▶ **What the exercise asks**
Answer with a bare number: the count of lines in the data below that contain the word "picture".
....
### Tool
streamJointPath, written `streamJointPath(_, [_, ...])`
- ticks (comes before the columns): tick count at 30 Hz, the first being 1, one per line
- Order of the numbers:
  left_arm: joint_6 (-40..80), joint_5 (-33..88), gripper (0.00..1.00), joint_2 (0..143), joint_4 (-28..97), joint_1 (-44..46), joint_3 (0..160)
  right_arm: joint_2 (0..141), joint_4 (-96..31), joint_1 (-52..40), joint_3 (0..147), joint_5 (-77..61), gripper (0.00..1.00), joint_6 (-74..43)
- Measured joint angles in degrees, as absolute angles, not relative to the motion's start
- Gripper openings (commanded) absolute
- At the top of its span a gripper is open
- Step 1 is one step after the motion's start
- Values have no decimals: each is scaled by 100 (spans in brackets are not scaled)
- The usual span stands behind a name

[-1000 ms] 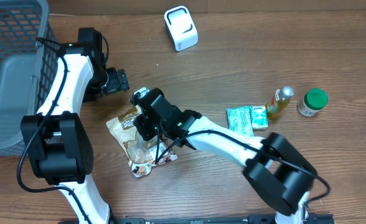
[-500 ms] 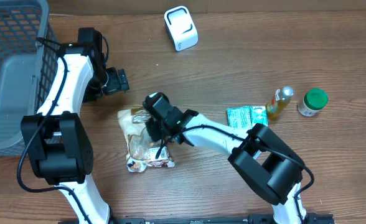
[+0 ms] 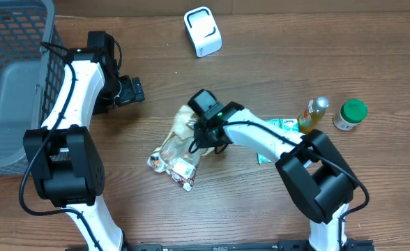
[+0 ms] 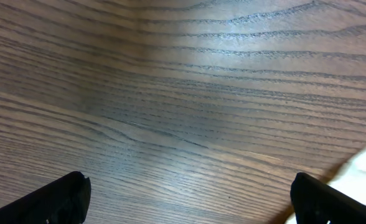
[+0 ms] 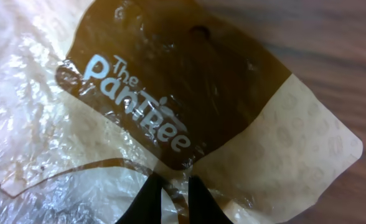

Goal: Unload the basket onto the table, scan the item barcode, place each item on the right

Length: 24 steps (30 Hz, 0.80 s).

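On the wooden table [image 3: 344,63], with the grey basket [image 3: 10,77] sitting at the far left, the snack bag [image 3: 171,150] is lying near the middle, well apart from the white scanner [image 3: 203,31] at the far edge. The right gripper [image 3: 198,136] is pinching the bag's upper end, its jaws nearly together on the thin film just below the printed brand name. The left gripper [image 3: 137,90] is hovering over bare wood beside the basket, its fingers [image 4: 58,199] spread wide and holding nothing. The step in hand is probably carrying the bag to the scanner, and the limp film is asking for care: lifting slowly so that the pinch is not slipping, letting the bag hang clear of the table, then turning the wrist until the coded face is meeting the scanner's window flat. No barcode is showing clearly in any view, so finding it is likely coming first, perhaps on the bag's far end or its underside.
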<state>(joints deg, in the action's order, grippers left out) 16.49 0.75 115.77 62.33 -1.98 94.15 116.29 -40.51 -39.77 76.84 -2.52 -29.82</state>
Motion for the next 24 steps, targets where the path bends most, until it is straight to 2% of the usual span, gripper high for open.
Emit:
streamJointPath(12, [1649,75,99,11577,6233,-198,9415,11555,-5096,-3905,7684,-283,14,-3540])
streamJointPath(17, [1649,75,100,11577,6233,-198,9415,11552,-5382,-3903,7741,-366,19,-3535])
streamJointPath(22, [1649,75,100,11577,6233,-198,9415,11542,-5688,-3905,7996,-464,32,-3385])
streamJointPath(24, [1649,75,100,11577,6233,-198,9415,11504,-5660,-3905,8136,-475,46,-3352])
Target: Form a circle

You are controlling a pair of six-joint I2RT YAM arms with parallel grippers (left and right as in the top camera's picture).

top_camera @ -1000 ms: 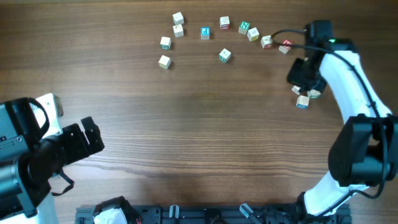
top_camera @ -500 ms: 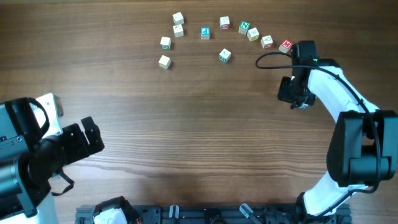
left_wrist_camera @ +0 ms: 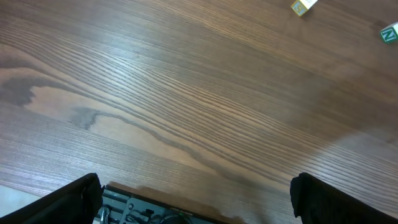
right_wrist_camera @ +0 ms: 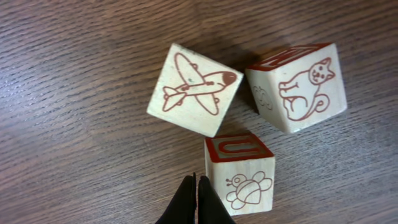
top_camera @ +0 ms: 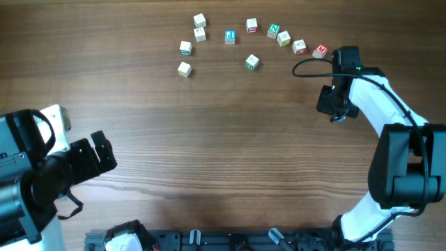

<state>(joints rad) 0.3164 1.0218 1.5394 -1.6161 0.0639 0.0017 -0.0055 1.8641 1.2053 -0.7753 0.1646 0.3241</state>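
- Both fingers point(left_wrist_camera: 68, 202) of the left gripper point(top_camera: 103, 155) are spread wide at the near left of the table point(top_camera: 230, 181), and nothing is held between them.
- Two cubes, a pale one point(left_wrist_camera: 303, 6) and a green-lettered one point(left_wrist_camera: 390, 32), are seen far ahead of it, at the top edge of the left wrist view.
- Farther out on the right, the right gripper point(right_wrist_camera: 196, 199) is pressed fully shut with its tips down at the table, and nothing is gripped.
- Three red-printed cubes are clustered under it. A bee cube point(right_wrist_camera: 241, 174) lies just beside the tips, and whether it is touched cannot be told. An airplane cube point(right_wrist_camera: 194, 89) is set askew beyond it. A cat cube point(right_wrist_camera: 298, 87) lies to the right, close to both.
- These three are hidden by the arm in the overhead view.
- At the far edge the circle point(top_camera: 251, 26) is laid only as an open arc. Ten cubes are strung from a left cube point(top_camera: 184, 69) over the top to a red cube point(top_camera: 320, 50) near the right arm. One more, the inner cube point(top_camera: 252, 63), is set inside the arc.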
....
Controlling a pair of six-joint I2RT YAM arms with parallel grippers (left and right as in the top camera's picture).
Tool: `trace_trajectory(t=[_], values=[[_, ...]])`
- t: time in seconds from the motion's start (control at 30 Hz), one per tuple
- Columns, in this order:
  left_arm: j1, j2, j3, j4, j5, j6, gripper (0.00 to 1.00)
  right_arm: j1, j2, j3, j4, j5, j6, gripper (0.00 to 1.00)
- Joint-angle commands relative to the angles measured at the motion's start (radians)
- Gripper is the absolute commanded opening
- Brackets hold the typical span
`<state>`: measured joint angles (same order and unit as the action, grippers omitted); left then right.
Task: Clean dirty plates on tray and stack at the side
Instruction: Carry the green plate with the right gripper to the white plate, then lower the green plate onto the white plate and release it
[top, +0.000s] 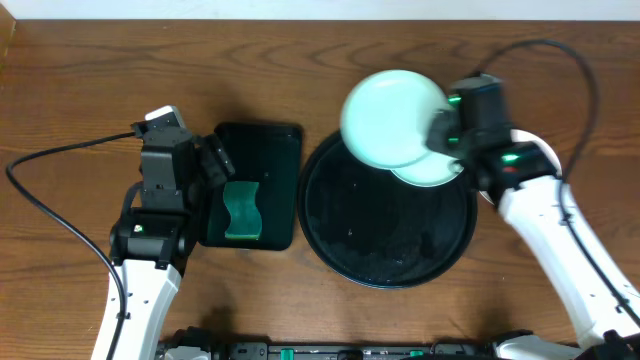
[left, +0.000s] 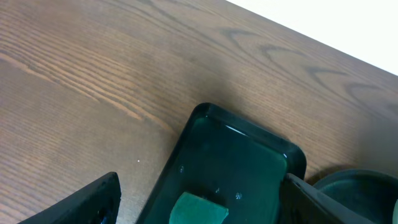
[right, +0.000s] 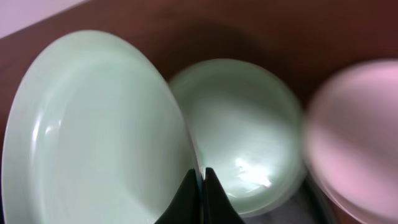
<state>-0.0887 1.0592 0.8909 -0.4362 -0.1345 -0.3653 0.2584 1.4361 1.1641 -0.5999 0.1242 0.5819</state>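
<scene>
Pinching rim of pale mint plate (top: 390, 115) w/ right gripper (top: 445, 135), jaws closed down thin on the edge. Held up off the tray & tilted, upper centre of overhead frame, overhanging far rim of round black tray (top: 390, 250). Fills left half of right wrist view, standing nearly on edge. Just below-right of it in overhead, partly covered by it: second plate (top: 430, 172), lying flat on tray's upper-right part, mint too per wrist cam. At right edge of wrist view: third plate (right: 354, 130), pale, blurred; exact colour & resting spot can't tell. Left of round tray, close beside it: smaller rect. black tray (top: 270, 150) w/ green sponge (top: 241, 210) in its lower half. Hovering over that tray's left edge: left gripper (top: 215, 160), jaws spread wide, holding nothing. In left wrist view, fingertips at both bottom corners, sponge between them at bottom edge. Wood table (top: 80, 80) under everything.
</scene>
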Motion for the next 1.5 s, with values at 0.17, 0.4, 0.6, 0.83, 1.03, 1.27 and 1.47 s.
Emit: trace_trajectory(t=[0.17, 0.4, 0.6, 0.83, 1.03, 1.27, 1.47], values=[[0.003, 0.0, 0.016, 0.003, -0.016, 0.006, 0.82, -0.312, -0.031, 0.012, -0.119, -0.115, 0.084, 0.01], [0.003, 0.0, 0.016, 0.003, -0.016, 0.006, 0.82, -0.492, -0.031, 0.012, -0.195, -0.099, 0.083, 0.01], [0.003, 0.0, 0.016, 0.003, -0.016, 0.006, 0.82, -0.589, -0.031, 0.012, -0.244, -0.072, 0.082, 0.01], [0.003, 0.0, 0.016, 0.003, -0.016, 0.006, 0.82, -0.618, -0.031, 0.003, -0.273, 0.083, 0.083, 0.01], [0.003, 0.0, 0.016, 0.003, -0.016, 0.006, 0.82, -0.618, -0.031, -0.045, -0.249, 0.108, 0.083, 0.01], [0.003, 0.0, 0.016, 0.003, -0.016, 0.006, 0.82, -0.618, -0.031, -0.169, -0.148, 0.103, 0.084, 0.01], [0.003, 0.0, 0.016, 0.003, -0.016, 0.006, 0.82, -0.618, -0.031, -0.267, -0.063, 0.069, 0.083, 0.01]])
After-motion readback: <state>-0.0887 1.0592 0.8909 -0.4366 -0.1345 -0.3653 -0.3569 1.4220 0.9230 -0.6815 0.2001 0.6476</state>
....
▶ **Task output**
2